Cargas para entrega nas próximas semanas trocaram de mãos a preços sem precedentes, acima de US$ 140 o barril. Em outros lugares, as refinarias têm buscado suprimentos em regiões cada vez mais distantes, resultando em uma série de transações incomuns e prêmios exorbitantes para qualquer petróleo que esteja pronto para embarque agora.
Operadores afirmam que os movimentos de pânico nos principais mercados físicos globais demonstram a escala da escassez de óleo bruto que será sentida nas próximas semanas, à medida que a interrupção dos suprimentos do Oriente Médio deixa um vácuo crescente.
A disparada dos preços sinaliza que algumas refinarias europeias provavelmente precisarão seguir o exemplo das asiáticas e reduzir a produção — uma medida que pode ajudar a equilibrar o mercado de petróleo bruto, mas que agravaria a escassez de produtos vitais, como diesel e combustível de aviação.
“Há simplesmente uma falta de óleo bruto”, afirmou Neil Crosby, chefe de pesquisa da Sparta Commodities AS. “O Brent físico está um caos e subiu demais. Nesse ritmo, até as refinarias europeias terão que reduzir a utilização, talvez já no próximo mês.”
Contraste entre Papel e Realidade
O frenesi no comércio físico contrasta com o mercado de futuros, onde o petróleo para entrega em junho caiu 13% esta semana, fechando em cerca de US$ 95 o barril, impulsionado pelo otimismo em relação ao cessar-fogo.
Houve alguns sinais precoces de aumento da atividade no Estreito de Ormuz no fim de semana, com dois superpetroleiros chineses e um grego atravessando a via, mas o tráfego ainda permanece muito abaixo dos níveis anteriores à guerra. Mesmo que as negociações deste fim de semana levem à retomada dos fluxos normais pelo estreito, é improvável que o alívio chegue a tempo de evitar um colapso.

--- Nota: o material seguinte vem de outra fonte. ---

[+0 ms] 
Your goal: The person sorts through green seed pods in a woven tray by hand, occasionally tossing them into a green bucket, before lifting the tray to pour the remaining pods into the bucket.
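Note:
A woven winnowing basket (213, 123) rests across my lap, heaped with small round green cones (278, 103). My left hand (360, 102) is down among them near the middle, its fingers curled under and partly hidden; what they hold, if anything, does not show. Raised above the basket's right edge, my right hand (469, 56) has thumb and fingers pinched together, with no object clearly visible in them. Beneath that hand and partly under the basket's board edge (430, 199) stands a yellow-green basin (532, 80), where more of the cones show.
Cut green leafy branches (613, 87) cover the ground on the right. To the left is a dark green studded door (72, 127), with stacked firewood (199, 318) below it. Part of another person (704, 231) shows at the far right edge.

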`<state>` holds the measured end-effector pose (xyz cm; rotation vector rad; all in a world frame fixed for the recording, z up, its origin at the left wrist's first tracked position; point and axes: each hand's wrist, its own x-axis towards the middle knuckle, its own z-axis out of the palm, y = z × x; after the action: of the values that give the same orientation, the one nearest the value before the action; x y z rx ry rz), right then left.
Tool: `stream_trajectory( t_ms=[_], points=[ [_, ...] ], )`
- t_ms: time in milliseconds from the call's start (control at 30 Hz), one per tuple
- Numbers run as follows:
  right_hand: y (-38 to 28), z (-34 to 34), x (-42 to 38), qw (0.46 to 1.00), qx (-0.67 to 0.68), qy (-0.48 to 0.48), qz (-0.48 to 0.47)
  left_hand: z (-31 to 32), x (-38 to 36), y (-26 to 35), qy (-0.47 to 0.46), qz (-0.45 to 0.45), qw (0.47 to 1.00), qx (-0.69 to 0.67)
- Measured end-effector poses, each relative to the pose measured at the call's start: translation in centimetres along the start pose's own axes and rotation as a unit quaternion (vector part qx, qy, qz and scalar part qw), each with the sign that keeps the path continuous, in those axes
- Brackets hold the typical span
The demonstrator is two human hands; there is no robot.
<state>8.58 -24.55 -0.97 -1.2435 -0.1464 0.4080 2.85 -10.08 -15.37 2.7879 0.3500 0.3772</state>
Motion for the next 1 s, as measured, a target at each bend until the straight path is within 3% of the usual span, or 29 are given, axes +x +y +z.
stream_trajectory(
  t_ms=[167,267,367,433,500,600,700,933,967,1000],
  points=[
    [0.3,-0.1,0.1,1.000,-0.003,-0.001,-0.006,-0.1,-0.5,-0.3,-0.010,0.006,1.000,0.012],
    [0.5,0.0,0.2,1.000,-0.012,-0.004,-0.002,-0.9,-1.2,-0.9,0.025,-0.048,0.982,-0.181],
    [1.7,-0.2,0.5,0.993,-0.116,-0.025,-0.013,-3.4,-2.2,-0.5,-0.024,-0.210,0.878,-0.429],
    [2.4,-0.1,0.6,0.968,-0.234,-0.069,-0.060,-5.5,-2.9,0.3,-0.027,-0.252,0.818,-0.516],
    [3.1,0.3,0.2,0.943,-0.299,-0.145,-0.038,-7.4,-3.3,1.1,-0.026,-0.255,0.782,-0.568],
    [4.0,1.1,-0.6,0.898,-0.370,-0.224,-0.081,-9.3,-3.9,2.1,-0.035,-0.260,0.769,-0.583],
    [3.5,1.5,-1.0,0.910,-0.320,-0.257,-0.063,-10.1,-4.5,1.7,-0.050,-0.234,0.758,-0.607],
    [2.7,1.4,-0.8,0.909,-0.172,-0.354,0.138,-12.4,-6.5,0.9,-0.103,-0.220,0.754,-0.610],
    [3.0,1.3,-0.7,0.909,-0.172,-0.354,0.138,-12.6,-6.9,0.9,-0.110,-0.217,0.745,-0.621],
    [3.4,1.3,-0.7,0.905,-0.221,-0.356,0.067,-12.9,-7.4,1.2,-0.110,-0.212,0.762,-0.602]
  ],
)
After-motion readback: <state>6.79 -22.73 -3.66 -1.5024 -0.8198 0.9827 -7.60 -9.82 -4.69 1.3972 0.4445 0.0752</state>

O petróleo do Golfo leva semanas para chegar às refinarias na Ásia e na Europa.
“As últimas cargas que transitaram pelo Estreito de Ormuz antes do conflito estão chegando agora aos seus destinos. É aqui que o mercado de papel encontra a realidade física, e o hiato de 40 dias nos fluxos globais de energia fica verdadeiramente exposto”, disse Sultan al Jaber, CEO da Abu Dhabi National Oil, em uma postagem no LinkedIn na quinta-feira.
Prêmios Recordes
Esse vácuo pode ser visto no prêmio que as refinarias estão dispostas a pagar para garantir cargas disponíveis no curto prazo. Operadores de algumas refinarias asiáticas, falando sob condição de anonimato, disseram que não estão mais focados no preço, mas simplesmente buscando garantir barris onde quer que possam para assegurar a segurança energética.
O Dated Brent — a referência mais importante no mercado físico, usada para precificar milhões de barris por dia — atingiu o recorde de US$ 144 o barril antes do cessar-fogo desta semana, superando as máximas de 2008, mesmo com os futuros permanecendo bem abaixo de seus níveis recordes.
Até sexta-feira, o preço havia caído para US$ 126 o barril, ainda assim mais de US$ 30 acima dos futuros do Brent para entrega em junho. Enquanto isso, tradings como Trafigura Group e Gunvor Group ofereciam lances de mais de US$ 22 o barril acima do Dated Brent para cargas no Mar do Norte com entrega entre o final de abril e o início de maio. Suprimentos da Nigéria para carregamento no próximo mês chegaram a ser oferecidos com ágio de US$ 25 por barril sobre a referência, comparado a menos de US$ 3 antes do início da guerra com o Irã.